Taking Stock in New Hampshire: Colonial Punishment

Some people believe public punishment can go a long way in changing people’s behavior.

Colonial New Hampshire residents believed it, and used it frequently. The common law of England had been brought over and was a part of the law of the American colonies.

In the early days of New Hampshire’s settlement, individuals who broke the law or damaged the community in some way were often publicly censured. Use of devices, such as the stocks, the pillory, and the whipping post could be found in virtually every community, and were often located near the church yard, or on the town common.

Stocks were wooden devices which bound the feet of the offender.  They sat on a stool in the public square with a sign stating their type of crime. These stocks were the early “jails.” People could taunt you, slap you, and often throw rotten food at you. In some cases offenders were left out in the elements for lengthy periods of time.



A pillory is a kind of “standing stocks,” consisting of a pair of posts topped by a hinged platform through which the head and hands could be placed and secured. The punishment using a pillory was sometimes combined with stocks and a whipping post. Some people convicted to stand in a pillory also had their ears nailed to the platform to keep them from moving their heads. In many cases the prisoner was able to walk about, however they would often be pegged with eggs or stones or beaten by the towns people using whips and canes.

At the October term 1771, the first grand jury in Hillsborough County New Hampshire was called. General John Stark was a member of this jury. The unfortunate individual, Jonas Stepleton, pleaded guilty, and threw himself upon the mercy of the court. The mercy of the court was dealt out as follows: “It is ordered that the said Stepleton be whipped twenty striped on the naked back at the public whipping-post, between the hours of one and two of the afternoon of this 3d day of October, and that he pay Nahum Baldwin, the owner of the goods stolen, forty-four pounds lawful money, being tenfold the value of the goods stolen (the goods stolen being returned) and that in default of the payment of said tenfold damages and costs of prosecution, the said Nahum Baldwin be authorized to dispose of the said Jonas in servitude to any of his Majesties’ subjects for the space of seven years, to commence from this day.”

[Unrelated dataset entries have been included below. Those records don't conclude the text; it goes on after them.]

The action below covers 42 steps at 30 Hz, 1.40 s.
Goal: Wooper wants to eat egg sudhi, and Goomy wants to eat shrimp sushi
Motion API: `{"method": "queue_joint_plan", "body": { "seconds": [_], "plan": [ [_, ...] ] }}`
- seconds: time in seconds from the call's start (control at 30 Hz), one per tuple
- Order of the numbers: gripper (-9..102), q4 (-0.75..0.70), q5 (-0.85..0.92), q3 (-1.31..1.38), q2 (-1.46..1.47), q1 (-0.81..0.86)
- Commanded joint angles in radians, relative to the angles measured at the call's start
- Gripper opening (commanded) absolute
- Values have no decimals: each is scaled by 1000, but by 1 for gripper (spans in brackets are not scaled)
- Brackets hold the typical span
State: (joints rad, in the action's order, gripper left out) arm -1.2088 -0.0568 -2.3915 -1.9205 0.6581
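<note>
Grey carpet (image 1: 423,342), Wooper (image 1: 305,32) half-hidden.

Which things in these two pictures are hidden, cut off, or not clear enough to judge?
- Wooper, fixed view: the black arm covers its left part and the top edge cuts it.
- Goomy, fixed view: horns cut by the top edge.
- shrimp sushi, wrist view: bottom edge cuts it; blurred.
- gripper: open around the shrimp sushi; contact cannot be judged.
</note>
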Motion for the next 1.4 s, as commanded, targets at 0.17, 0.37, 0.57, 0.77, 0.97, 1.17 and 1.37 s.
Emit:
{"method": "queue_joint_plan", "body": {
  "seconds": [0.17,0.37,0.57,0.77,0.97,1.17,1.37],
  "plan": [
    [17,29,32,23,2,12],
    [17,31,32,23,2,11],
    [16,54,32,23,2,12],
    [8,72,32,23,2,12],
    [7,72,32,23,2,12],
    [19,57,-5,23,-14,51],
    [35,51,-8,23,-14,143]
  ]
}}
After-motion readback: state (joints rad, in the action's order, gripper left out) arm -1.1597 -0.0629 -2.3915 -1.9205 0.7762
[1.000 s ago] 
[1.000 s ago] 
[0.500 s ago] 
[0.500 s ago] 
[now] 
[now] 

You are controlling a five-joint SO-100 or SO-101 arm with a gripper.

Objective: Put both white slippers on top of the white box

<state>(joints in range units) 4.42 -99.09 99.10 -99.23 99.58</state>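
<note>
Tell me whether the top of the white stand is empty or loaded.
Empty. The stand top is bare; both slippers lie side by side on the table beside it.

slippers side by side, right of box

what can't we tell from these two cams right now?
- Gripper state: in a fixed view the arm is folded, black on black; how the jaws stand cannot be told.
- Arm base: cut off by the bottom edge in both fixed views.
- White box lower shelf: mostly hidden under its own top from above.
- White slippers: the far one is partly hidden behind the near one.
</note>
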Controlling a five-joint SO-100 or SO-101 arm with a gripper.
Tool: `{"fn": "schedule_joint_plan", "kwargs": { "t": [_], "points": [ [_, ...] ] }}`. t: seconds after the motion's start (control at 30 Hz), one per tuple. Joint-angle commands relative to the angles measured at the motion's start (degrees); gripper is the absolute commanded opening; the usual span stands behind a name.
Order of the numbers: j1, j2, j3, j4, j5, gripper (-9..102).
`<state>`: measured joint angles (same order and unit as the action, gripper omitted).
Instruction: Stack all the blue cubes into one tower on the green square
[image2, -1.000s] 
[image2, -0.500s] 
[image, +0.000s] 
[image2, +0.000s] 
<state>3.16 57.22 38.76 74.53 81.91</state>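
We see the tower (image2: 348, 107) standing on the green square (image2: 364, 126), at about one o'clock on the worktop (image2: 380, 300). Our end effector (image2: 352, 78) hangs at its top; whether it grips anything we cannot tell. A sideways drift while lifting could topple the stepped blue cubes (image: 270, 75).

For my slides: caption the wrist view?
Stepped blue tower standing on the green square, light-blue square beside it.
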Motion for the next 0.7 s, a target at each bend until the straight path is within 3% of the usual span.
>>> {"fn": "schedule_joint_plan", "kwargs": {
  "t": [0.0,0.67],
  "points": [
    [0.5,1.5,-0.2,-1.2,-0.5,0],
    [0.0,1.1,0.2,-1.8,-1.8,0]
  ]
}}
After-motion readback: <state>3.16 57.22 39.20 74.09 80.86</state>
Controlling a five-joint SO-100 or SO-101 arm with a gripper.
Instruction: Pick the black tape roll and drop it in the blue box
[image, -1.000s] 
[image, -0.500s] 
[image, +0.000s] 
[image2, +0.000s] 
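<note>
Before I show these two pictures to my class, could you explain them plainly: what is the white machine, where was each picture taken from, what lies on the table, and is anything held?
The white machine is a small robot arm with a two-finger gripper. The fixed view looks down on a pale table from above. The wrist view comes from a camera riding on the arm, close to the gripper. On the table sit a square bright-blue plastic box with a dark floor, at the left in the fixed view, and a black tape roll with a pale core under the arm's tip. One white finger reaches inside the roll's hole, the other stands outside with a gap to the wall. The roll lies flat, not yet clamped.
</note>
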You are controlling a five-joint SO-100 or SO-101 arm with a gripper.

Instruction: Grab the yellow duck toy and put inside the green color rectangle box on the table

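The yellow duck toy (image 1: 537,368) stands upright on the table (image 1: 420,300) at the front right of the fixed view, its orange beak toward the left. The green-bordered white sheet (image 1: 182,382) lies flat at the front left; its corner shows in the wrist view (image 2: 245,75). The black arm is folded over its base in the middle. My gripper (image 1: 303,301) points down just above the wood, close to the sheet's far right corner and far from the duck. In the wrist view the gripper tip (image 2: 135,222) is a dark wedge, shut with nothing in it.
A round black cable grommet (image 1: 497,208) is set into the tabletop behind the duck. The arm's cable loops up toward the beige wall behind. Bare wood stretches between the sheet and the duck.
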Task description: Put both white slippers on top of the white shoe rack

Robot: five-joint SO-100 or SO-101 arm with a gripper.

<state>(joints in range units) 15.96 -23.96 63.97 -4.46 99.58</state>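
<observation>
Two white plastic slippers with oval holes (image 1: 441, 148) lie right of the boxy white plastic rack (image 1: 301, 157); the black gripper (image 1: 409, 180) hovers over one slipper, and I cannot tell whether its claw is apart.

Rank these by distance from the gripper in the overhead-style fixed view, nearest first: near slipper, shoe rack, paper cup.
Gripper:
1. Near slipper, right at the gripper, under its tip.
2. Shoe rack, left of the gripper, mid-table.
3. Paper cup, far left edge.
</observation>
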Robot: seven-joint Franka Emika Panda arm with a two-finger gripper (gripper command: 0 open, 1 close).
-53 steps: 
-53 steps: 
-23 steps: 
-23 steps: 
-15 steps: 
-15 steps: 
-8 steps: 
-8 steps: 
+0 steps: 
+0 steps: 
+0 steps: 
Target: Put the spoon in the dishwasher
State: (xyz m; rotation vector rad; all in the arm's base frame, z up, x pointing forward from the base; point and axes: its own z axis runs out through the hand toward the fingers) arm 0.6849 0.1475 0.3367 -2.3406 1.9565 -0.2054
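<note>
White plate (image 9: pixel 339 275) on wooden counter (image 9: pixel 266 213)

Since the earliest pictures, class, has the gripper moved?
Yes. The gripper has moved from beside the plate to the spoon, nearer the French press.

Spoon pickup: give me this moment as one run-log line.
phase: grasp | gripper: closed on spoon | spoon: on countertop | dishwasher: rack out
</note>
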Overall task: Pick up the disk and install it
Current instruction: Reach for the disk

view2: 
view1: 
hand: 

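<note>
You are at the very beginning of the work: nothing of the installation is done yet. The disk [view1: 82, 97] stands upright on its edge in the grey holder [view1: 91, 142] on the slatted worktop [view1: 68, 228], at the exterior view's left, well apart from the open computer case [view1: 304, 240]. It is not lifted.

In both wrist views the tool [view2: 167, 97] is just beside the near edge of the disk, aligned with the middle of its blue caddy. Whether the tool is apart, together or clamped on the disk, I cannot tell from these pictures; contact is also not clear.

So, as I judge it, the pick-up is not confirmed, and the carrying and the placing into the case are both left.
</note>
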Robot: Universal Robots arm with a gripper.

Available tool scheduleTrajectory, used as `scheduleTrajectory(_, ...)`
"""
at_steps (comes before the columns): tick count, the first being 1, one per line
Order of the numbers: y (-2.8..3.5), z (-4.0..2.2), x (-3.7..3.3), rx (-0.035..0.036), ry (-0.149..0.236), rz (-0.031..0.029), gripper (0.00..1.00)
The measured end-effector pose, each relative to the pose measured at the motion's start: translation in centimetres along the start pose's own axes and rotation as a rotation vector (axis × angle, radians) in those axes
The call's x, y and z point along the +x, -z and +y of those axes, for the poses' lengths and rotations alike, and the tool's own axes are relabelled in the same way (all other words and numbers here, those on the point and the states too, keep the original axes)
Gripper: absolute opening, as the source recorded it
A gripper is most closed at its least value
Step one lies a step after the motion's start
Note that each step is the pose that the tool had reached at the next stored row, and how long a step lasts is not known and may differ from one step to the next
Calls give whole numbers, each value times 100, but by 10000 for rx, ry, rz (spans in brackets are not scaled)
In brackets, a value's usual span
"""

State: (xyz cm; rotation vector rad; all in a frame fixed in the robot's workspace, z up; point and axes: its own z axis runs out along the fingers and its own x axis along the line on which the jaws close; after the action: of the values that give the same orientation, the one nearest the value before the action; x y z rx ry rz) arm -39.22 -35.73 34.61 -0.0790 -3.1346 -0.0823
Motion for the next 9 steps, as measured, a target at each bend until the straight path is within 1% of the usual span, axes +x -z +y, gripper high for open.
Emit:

In the superior court, a little later, one Keef was convicted of arson, and received the following sentence: “It is therefore considered by the court that the said Michael Keef is guilty, and it is ordered and adjudged that he sit one hour on the gallows with a rope round his neck, and be whipped thirty stripes on his naked back, on Thursday, the tenth day of June next, between the hours of ten and twelve o’clock in the forenoon; that he be imprisoned six months from the said tenth day of June, and give bonds for his good behavior in the sum of one hundred pounds, with two sureties in the sum of fifty pounds each, for the space of two years from the expiration of said six months, and pay the costs of prosecution, taxed at nine pounds, seven shillings, and ten pence, and stand committed till sentence be performed.”

A long-time practice in England, to exempt clergymen from penalties for certain crimes was used in 1773 in New Hampshire.  One Israel Wilkins of Hollis, was indicted at the September term 1773, of the supreme court, for the murder of his father; he was found guilty of manslaughter; he then prayed the benefit of clergy, which was granted; the court branded the brawny part of his thumb with the letter T, confiscated his personal estate, and let him go.

If the crime was that of a more serious nature the prisoner would be hanged, or shot. After the New Hampshire State prison was built in 1812, the pillory and whipping-post were no longer used.  For those of you who might like to personally see what colonial punishment was like, York Maine has a pillory located by their “Old Gaol,” where visitors can pose for photographs.